Remove various control characters that you probably didn’t intend to be in your text. Many of these characters appear in the table of “Characters not suitable for use with markup” at http://www.unicode.org/reports/tr20/tr20-9.html.
ASCII control characters, except for the important whitespace characters (U+00 to U+08, U+0B, U+0E to U+1F, U+7F)
Deprecated Arabic control characters (U+206A to U+206F)
Interlinear annotation characters (U+FFF9 to U+FFFB)
The Object Replacement Character (U+FFFC)
The byte order mark (U+FEFF)
However, these similar characters are left alone:
Control characters that produce whitespace (U+09, U+0A, U+0C, U+0D, U+2028, and U+2029)

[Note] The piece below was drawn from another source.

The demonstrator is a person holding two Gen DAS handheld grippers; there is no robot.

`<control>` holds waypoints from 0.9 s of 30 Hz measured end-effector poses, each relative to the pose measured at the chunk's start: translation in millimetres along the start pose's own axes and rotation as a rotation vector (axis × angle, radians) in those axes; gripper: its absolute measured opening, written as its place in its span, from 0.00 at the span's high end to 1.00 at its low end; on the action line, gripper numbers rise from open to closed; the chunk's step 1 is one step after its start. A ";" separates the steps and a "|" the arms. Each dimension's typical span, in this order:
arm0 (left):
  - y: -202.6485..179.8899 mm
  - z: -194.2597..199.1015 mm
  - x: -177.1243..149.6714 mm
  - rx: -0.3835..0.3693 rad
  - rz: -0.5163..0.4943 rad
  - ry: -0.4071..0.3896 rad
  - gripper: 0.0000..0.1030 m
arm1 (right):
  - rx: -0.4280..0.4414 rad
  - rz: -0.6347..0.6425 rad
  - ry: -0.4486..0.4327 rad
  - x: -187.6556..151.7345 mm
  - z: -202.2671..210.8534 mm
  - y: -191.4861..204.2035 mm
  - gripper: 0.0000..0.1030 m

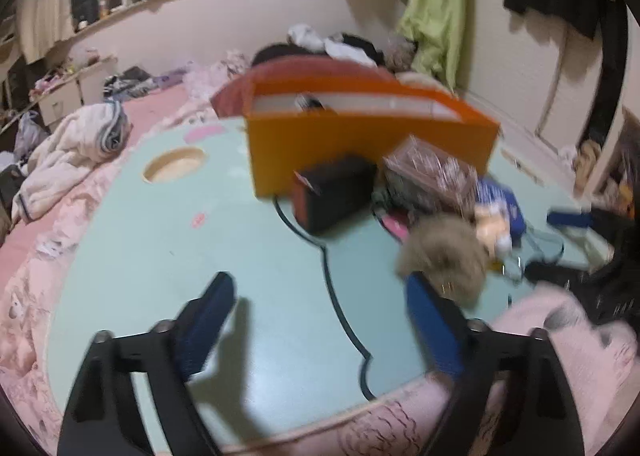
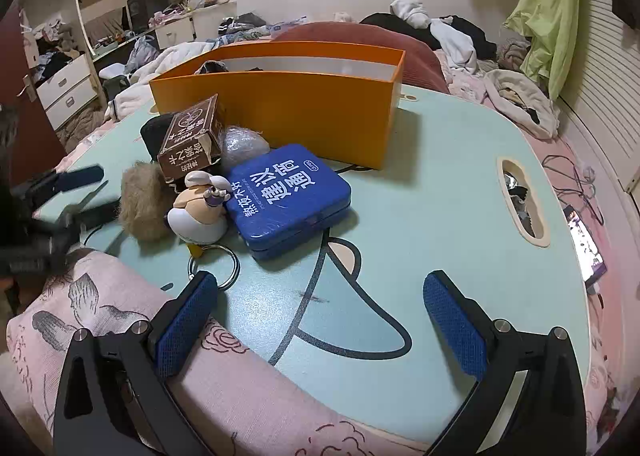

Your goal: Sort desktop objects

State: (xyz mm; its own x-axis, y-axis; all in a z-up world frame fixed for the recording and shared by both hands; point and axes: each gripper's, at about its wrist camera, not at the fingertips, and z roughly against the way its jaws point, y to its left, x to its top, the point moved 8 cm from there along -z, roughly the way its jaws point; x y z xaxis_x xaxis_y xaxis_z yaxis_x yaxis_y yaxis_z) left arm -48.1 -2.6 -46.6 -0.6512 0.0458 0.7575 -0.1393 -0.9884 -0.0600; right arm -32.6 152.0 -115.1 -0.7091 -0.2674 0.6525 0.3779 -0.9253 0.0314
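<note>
Surface: we see a pale green lap table [image 2: 420, 183] w/ a cartoon outline, set on a pink bedspread [image 2: 100, 320].
Orange box: the orange box [image 2: 288, 103] stands upright at the far side of the table, open top; sth dark lies inside at its left end, we can't tell what.
Blue case: the blue case [image 2: 286, 197] w/ white lettering lies flat just in front of the orange box, nr the table's middle.
Brown carton: the brown carton [image 2: 192, 137] sits tilted, left of the blue case, leaning agst a black box [image 1: 334, 191] by the orange box's front.
Plastic wrap: a crumpled clear wrap [image 2: 244, 143] lies btwn the brown carton and the orange box.
Figure keychain: the white figure keychain [image 2: 198, 211] touches the blue case's left edge; its metal ring [image 2: 214, 268] lies toward us on the table.
Fur pompom: the tan fur pompom [image 2: 144, 201] sits just left of the figure.
Left gripper: left gripper [image 1: 320, 308] has jaws apart, nothing btwn them; its right finger [image 1: 432, 324] is just beside the pompom. View is blurred, so we can't tell if they touch.
Right gripper: right gripper [image 2: 320, 308] jaws spread wide, empty, above bare table nr the front edge; its left finger [image 2: 188, 320] is close to the metal ring.
Phone: a lit phone [image 2: 586, 244] lies off the table's right edge.
</note>
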 end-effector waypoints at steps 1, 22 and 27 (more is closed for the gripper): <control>2.1 1.3 6.0 -0.011 0.011 -0.012 0.21 | 0.000 0.000 0.000 0.0 -0.1 -0.4 0.01; -14.1 -51.4 38.4 -0.075 -0.170 0.092 0.74 | 0.004 -0.009 -0.006 -0.8 1.7 -0.4 0.01; -5.7 -22.4 11.4 -0.053 -0.062 0.044 0.74 | 0.019 -0.100 -0.045 0.1 8.4 -12.1 0.01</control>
State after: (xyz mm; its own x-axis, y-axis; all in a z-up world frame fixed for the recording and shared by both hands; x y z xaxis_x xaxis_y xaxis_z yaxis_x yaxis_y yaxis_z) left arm -71.4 6.8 -52.2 -0.6722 0.1146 0.7315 -0.2194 -0.9744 -0.0490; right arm -32.3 165.5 -109.1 -0.7164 -0.1608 0.6789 0.3176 -0.9416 0.1121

C1 control characters (U+80 to U+9F) – even though they are basically never used intentionally, they are important clues about what mojibake has happened
Control characters that affect glyph rendering, such as joiners and right-to-left marks (U+200C to U+200F, U+202A to U+202E)
Musical notation control characters (U+1D173 to U+1D17A) because wow if you’re using those you probably have a good reason
Tag characters, because they are now used in emoji sequences such as “Flag of Wales”
Strip out “ANSI” terminal escape sequences, such as those that produce colored text on Unix.
>>> print(remove_terminal_escapes( ... "\033[36;44mI'm blue, da ba dee da ba doo...\033[0m" ... )) I'm blue, da ba dee da ba doo...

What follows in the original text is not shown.